Location: Hong Kong
The full text of the speech, entitled "Hong Kong, China, and the
World," is available at:
http://wwwc.house.gov/international_relations/
Excerpts from the speech:
In its scale and speed, China's development is unprecedented, with
consequences that will reach deeply into every country long before
the world is ready. Whether or not China's emergence will be
positive or negative, cooperative or combative, no one yet knows,
not even the current Chinese leadership.
Despite increasingly strenuous efforts by a once all-powerful
regime to preserve its control, its economic reforms have released
powerful and transforming forces that by their nature are
uncontrollable. This lack of direction extends to China's expanding
influence in the world.
The advance edge of that influence is most obvious in
international commerce, where China's seemingly inexhaustible
capacity for growth is producing unsettling effects.

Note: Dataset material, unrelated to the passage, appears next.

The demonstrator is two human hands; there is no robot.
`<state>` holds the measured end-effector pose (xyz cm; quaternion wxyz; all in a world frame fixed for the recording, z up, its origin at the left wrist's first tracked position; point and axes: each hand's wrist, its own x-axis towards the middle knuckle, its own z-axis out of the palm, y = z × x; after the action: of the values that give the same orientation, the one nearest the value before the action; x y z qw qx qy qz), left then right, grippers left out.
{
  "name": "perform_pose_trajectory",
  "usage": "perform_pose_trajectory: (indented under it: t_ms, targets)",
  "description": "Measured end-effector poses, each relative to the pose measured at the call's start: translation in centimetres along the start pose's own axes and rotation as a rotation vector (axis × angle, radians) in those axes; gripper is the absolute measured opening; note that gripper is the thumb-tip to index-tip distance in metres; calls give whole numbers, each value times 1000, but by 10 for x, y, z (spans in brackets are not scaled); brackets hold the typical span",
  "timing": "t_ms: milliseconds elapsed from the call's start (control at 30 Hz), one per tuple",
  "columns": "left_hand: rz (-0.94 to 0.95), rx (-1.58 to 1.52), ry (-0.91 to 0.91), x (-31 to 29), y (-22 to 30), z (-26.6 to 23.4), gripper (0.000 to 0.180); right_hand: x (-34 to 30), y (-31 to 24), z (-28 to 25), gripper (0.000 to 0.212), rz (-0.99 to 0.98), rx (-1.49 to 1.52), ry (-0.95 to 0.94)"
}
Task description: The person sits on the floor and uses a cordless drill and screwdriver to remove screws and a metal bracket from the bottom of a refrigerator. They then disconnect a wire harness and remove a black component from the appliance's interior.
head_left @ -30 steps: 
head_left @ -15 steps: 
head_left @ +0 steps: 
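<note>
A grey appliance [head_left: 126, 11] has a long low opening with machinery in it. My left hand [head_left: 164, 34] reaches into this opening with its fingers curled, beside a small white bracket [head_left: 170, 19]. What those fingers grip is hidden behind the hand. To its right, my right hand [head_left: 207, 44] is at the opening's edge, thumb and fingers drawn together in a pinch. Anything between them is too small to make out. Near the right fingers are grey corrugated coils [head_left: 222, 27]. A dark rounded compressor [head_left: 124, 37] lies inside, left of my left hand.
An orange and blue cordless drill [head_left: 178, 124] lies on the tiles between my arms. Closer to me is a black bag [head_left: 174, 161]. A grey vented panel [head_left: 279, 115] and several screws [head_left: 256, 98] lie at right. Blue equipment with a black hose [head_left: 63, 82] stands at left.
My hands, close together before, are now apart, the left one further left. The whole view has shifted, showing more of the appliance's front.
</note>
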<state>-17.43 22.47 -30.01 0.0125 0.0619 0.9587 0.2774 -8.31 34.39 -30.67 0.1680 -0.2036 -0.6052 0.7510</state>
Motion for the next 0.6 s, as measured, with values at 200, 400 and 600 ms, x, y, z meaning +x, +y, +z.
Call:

Already, China's economic prowess is making possible a rapid
expansion of its political and military power.
China's leaders do not appear to fully comprehend that the
advancement of their own interests requires an understanding of the
interrelationship between their actions and the well-being and
forbearance of the rest of the world.
China's enormous size guarantees that its rising influence will
transform the international system.
The most important feature of the existing international order has
been the willing acceptance by the United States of responsibility
for ensuring the stability and security of the international system
as a whole.
Those who decry the unilateral efforts of the United States as
arrogant and pernicious often express their preference for the
benefits of a multipolar world in which the rise of other powers
will offset the dominant role of the United States. They may soon
get their wish.
The rising power of countries such as China will likely constrain
the United States from acting alone and decisively. Organizing
cooperative efforts to respond to threats will require much more
time and tortured negotiation, with irresolution and paralysis an
increasingly likely outcome.
Currently, both North Korea and Iran are attempting to arm
themselves with nuclear weapons. The United States has taken the
lead in trying to prevent these unambiguously threatening ambitions
from achieving fruition.
China's role regarding these threats has fallen between offering
begrudging help and doing outright harm. In North Korea, China
possesses vastly greater influence with the regime than it claims,
but China has brought only the mildest pressure to bear on
Pyongyang, and with very limited results.
Even as the United States attempts to persuade the international
community to take action to prevent these extraordinary threats to
the world from becoming a reality, Beijing has made clear its
determination to veto any effort by the United Nations Security
Council to do so.
As China evolves from a regional power into a global power, its
ability to actively contribute to or undermine order and stability
in the international system will grow as well. China could well
upend the whole, becoming a revolutionary power blind to the
consequences for itself. Or it could become an ally in the need for
a joint effort to reinforce the security of the international
system as a whole. In large part, the course will be determined by
the nature of the political system that ultimately emerges in
China.
Communism is dead in all but name. While liberation from a ruinous
ideology has allowed reforms to take place, it has also resulted in
a growing problem for the regime whose legitimacy is based upon
that very ideology. What will replace it?
There is a danger of a virulent form of nationalism being used to
legitimize the regime and to drive an aggressive foreign
policy.
A far more benign prospect for China and the world is the
democratic one brought into being in a gradual transition.
Whether or not the people of Hong Kong and the government in
Beijing wish or even recognize it, the unique status and relative
freedom of Hong Kong have made it the preeminent testing ground of
the possibilities of China's political evolution, the most
difficult and important test being whether greater freedom and
democracy can be made compatible with the Beijing's insistence on
order and stability.
Progress toward democracy requires simultaneously achieving three
separate and somewhat contradictory goals: 1) a gradual and
continuous expansion of freedom and democracy, including increasing
control by the people of Hong Kong over their own affairs; 2) the
preservation of order and stability and the absence of overt
challenges to the government's authority; and 3) maintaining strong
economic growth. A significant failure in any one of these would
probably be sufficient to undermine them all.
For the leadership in Beijing, the course of managed change will
always carry the risk of a radicalization of the democracy
movement's demands and a possible showdown far more dangerous than
at present. But efforts to forcefully hold in place the status quo
are likely to result in the very disorder that its policies are
attempting to prevent.
Hong Kong's success in this Long March of short steps would be
applicable to the rest of China as a model of how political
liberalization can be reconciled with enhanced stability and
China's modernization. For those in the leadership in Beijing who
understand the wonders that political liberalization would make
possible for China, this is the best option they will have of
mapping out a path through a treacherous and unexplored
terrain.
The entire world has a vital interest in ensuring that China's
rising power is channeled into productive directions and away from
the threat of a revolutionary impact that would wreak havoc on the
international system it is entering. This outcome that can best be
ensured by an increasingly democratic and cooperative China, one
prepared to accept broad responsibilities commensurate with its
increasing power. Hong Kong's fate will be the best measure of the
possibility of China's democratization.